- _Task to complete_: Search the records for the word "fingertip" and copy each line in which it appears.

- _Entries provided_:
= = = = =

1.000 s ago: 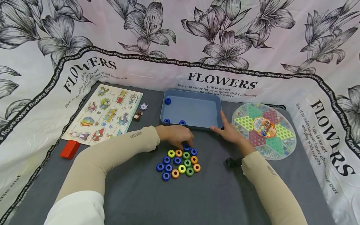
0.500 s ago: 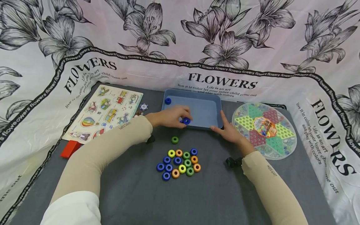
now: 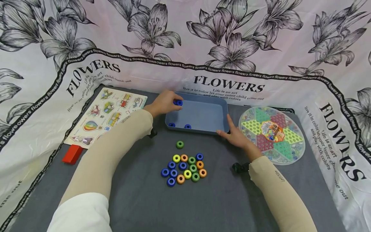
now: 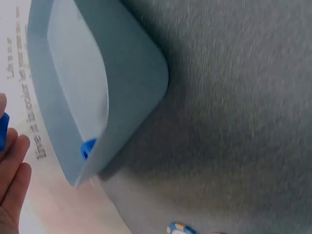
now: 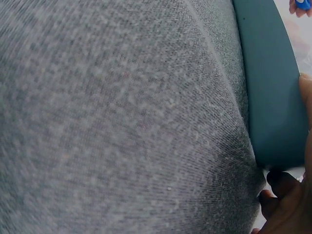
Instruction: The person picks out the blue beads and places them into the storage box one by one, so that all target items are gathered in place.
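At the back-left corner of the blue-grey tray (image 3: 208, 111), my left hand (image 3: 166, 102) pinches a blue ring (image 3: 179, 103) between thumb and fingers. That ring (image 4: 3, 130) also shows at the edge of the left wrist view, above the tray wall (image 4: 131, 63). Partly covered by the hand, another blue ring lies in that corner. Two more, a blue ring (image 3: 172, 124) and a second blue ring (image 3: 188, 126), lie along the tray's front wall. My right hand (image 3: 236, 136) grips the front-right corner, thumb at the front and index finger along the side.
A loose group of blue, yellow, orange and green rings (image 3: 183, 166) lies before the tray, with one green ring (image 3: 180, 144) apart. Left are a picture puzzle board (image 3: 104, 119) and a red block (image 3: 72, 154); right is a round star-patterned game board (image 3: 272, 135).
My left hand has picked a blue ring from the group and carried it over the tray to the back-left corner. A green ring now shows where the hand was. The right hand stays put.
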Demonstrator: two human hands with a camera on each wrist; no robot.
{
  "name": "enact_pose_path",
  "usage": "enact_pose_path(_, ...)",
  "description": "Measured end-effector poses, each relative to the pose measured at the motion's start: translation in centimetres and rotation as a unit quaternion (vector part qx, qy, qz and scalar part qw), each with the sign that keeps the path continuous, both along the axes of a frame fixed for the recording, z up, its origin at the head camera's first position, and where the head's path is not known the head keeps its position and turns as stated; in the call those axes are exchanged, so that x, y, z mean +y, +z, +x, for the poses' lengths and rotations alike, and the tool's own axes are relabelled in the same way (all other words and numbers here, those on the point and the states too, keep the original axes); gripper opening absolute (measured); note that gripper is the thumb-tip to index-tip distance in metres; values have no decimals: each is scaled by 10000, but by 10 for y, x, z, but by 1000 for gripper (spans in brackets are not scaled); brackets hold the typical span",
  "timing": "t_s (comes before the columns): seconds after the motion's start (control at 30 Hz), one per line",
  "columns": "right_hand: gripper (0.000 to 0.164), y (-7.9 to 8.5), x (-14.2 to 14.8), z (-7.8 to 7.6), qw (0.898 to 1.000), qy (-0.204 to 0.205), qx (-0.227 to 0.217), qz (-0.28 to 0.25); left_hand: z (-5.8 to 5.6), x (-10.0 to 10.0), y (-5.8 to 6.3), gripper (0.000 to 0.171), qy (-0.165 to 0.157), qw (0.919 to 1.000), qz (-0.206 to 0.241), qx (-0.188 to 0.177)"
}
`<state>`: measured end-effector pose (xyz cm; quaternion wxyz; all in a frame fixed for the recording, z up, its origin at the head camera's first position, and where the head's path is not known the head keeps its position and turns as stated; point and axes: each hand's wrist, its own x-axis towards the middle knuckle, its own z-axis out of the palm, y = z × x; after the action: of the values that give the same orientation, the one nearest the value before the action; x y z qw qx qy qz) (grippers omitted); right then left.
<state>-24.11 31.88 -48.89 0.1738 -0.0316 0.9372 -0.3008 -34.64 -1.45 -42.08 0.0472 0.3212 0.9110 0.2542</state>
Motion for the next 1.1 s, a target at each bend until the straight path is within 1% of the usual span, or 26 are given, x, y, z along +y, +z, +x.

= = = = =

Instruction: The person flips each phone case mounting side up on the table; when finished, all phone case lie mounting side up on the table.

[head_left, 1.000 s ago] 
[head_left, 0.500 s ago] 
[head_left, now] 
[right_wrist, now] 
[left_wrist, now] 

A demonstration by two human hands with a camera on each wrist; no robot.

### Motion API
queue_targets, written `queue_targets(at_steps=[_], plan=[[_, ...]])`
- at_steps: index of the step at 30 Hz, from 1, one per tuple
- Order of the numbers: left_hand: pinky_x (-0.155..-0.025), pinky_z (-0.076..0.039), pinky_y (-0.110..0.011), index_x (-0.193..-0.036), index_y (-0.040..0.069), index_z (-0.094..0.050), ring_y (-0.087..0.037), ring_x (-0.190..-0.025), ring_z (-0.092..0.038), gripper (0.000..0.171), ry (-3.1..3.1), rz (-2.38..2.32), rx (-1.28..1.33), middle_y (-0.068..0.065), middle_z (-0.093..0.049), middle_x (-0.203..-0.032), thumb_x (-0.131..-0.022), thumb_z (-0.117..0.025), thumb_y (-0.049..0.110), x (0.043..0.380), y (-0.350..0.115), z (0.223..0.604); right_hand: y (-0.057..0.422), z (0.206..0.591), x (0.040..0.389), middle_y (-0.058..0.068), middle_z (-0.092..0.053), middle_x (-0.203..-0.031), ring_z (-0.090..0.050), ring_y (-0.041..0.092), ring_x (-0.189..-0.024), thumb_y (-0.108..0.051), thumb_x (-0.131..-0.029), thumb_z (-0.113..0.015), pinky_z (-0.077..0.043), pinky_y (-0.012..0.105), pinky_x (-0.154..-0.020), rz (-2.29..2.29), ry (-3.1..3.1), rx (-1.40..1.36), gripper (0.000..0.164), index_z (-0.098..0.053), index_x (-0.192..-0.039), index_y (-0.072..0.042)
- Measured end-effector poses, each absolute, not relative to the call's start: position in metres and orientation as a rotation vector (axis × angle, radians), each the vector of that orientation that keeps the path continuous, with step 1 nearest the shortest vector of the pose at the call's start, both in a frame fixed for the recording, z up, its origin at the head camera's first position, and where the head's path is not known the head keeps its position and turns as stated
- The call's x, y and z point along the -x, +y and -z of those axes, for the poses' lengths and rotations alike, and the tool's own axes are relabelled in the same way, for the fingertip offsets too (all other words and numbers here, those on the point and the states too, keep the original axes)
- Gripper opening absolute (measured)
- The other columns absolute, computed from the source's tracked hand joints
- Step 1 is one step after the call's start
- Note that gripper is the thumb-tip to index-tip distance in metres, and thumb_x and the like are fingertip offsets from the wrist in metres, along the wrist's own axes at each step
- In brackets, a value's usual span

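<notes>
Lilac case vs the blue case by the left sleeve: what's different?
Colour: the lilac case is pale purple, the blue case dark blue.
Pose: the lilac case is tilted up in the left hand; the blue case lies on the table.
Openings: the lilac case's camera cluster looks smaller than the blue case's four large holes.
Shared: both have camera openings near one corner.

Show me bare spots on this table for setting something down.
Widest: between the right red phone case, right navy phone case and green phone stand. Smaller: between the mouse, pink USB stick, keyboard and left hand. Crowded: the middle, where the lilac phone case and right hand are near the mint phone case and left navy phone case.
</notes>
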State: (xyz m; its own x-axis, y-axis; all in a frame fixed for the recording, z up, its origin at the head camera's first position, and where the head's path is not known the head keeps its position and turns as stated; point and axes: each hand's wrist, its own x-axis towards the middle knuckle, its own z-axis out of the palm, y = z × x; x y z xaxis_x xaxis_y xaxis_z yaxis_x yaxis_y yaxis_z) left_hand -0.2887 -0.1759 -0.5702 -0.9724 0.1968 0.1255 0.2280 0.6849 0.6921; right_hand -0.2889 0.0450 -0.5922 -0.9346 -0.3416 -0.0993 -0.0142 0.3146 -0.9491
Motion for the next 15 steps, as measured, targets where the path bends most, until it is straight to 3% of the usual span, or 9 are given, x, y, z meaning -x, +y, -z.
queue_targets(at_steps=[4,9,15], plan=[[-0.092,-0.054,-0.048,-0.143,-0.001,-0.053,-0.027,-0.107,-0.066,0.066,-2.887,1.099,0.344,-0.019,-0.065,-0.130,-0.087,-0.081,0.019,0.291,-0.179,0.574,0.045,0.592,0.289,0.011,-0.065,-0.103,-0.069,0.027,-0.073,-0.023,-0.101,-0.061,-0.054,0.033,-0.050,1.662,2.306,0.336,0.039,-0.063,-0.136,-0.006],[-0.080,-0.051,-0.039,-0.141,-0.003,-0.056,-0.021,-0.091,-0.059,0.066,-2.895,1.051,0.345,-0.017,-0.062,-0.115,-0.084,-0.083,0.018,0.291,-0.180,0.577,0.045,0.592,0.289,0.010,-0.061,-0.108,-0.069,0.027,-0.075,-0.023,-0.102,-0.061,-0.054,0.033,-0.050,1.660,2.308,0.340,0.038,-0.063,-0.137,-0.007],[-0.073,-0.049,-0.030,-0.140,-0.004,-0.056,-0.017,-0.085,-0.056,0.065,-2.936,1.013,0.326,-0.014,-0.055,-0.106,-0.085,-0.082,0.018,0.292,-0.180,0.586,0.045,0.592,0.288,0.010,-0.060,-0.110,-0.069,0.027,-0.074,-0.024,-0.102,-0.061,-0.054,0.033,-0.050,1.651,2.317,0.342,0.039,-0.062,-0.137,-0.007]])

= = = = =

- _Expected output_:
- The call's x, y and z point along the -x, +y and -z of those axes, for the poses' lengths and rotations alike, and the tool's own axes are relabelled in the same way, for the fingertip offsets too (all other words and numbers here, those on the point and the states too, keep the original axes)
- Note that gripper is the thumb-tip to index-tip distance in metres, and thumb_x and the like are fingertip offsets from the wrist in metres, along the wrist's own axes at each step

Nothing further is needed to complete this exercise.